▶ _Exercise directions_
Without including any images, output the listing below exactly.

▶ _Provided material_
===

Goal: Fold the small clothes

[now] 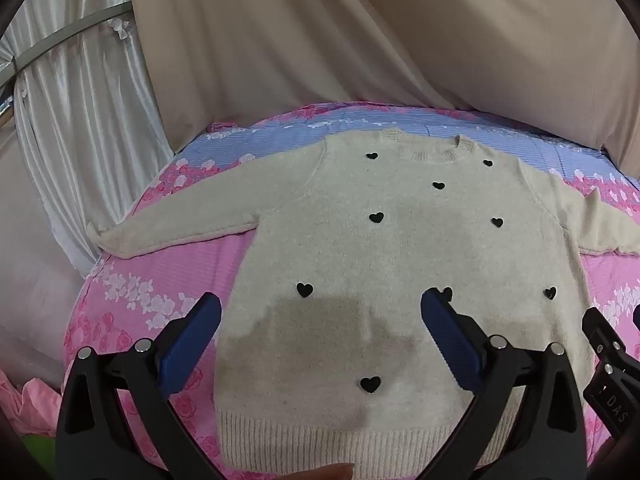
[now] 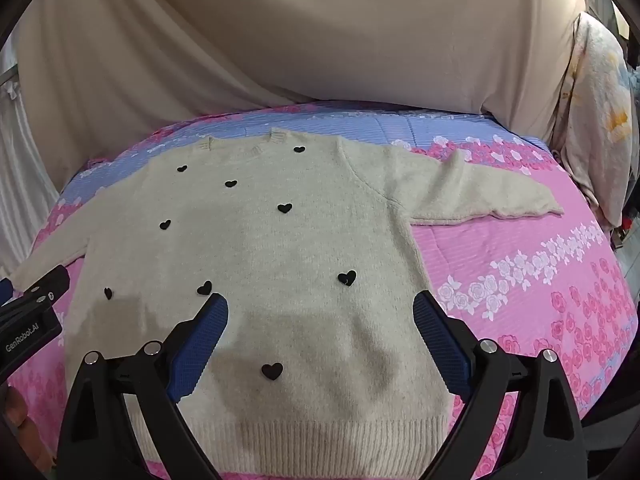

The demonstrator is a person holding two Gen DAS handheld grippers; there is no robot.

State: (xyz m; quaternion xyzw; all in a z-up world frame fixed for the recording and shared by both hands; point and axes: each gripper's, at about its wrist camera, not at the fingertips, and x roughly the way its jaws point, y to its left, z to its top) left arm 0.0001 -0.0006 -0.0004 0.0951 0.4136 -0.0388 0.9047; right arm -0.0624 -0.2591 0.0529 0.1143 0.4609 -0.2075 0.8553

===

▶ _Answer box_
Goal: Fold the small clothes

[now] 
[now] 

The demonstrator is a person holding two Gen DAS handheld grippers; there is no robot.

State: (xyz m; quaternion xyzw; all in a z-up world frame fixed for the recording and shared by both hands; point and axes: each gripper's, at about its wrist camera, not at the fingertips, and x roughly the way its jaws point, y to its left, z to its top) left arm 0.0001 -0.0006 -0.0004 0.0951 0.4136 -0.0388 0.9047; right arm -0.0624 -0.2591 0.0529 0.1143 0.4609 -0.2075 0.8553

The exercise requires no further work.